Search code examples
cexpressionvariable-assignmentimplicit-conversion

How are expression values stored before they become assigned in C?


Beginner question here; in C, when you assign a numerical value to a variable, the language makes it clear that the variable has a specific type, which can contain only a specific range of numerical values. If the value one assign to a variable is outside the range defined by its type, it will overflow. Example;

char foo = 1000;

here foo is not expected to be equal to 1000. I suppose assignment involves the expression's value to be casted to the variable type, consequently, assignment would potentially modify the value of the expression depending on whether overflow occurs or not, which depends on the variable type and the expression's value. In more complex cases (not hardcoded values), I suppose that the value which will be stored in memory is not known before the assignment actually happen.

My question is; during code execution, how are the values of expressions stored before they are assigned?

Indeed, they have to be written on a certain number of bits, which gives them a minimum, a maximum, and a precision maximum in the case of floating point values.

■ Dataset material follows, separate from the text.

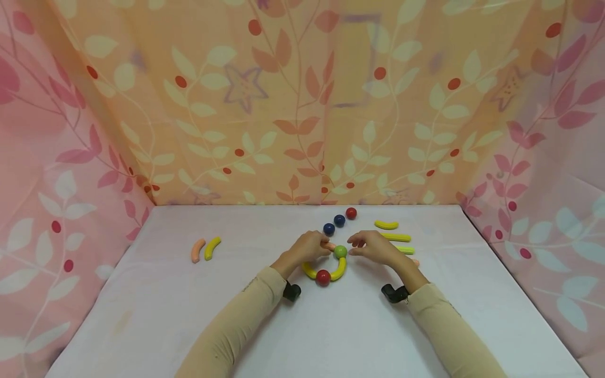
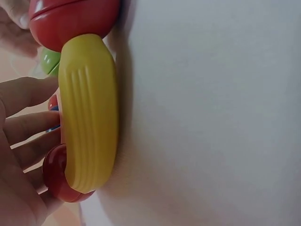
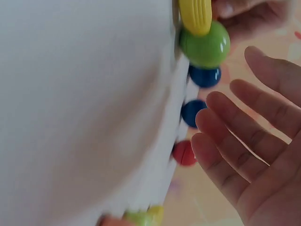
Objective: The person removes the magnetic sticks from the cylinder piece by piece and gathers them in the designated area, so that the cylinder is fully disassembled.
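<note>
A ring of toy magnetic pieces lies on the table: two curved yellow rods (image 1: 338,269) meet at a red ball (image 1: 323,277). On its right side sits a green ball (image 1: 340,252), with an orange rod (image 1: 329,245) against it. My left hand (image 1: 308,248) holds the orange rod by thumb and fingers, though its grip is partly hidden. Close to the yellow rod (image 2: 89,113) in the left wrist view, a second red ball (image 2: 59,174) is at the rod's end. My right hand (image 1: 375,247) hovers just right of the green ball, fingers spread and holding nothing.
Two blue balls (image 1: 339,220) and a red ball (image 1: 351,213) line up behind the ring. Several rods, including a yellow one (image 1: 386,225) and a green one (image 1: 405,250), lie right. An orange rod (image 1: 198,250) and yellow rod (image 1: 212,248) lie left. Patterned curtains surround the table.
</note>
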The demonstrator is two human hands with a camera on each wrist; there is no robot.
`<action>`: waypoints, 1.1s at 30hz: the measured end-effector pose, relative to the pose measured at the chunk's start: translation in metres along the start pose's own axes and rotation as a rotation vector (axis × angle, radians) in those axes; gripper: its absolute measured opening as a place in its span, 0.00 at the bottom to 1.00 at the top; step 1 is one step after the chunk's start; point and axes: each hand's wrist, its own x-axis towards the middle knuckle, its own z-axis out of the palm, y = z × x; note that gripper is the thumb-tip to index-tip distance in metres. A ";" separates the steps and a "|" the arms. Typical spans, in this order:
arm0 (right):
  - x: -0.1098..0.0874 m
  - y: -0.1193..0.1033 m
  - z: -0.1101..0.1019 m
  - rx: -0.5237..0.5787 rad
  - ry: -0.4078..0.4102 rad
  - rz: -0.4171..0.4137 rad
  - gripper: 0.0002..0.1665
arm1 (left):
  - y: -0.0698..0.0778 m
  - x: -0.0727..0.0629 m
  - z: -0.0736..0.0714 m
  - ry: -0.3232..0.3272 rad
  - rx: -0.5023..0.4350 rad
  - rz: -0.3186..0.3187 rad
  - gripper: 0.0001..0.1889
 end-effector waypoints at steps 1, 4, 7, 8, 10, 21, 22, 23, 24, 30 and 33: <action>0.002 -0.002 0.002 0.002 -0.004 0.000 0.19 | 0.000 0.000 0.000 -0.001 -0.001 0.004 0.20; 0.009 -0.010 0.008 0.018 -0.017 0.015 0.20 | -0.001 0.002 -0.001 0.003 -0.003 0.016 0.18; 0.015 -0.015 0.014 0.040 -0.032 0.053 0.20 | -0.003 0.002 -0.001 0.016 0.009 0.028 0.17; 0.016 -0.017 0.015 0.040 -0.036 0.060 0.20 | -0.003 0.001 -0.001 0.020 0.010 0.030 0.17; 0.017 -0.019 0.018 0.040 -0.040 0.072 0.20 | -0.003 0.000 -0.001 0.026 0.015 0.036 0.17; 0.020 -0.026 0.030 0.060 -0.069 0.058 0.19 | -0.011 -0.018 -0.005 0.063 0.066 0.046 0.19; 0.019 -0.027 0.031 0.060 -0.073 0.059 0.19 | -0.011 -0.020 -0.005 0.055 0.057 0.041 0.18; 0.019 -0.029 0.032 0.065 -0.077 0.064 0.19 | -0.012 -0.023 -0.005 0.048 0.052 0.039 0.18; 0.018 -0.030 0.032 0.066 -0.083 0.065 0.19 | -0.012 -0.025 -0.006 0.040 0.046 0.033 0.17; 0.011 -0.035 0.035 0.075 -0.114 0.068 0.18 | -0.016 -0.040 -0.003 -0.019 -0.032 0.005 0.13; 0.007 -0.037 0.037 0.087 -0.127 0.060 0.17 | -0.017 -0.048 -0.001 -0.015 -0.033 0.014 0.13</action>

As an application of this question; is it possible to write an expression involving a hardcoded number so big that it actually cannot be stored properly during execution? Imagine a hardcoded expression involving a number a little larger than the maximum possible value, divided by two, such that the expression would theoretically produce a representable number, but it doesn't.


Solution

  • Ordinarily, each expression in C, including a subexpression inside another expression, has a type. For identifiers, the type is declared. For constants or literals, the type is a consequence of the form and value of the constant or literal. For the results of operators, the type is determined by the types of the operands and rules for the operator.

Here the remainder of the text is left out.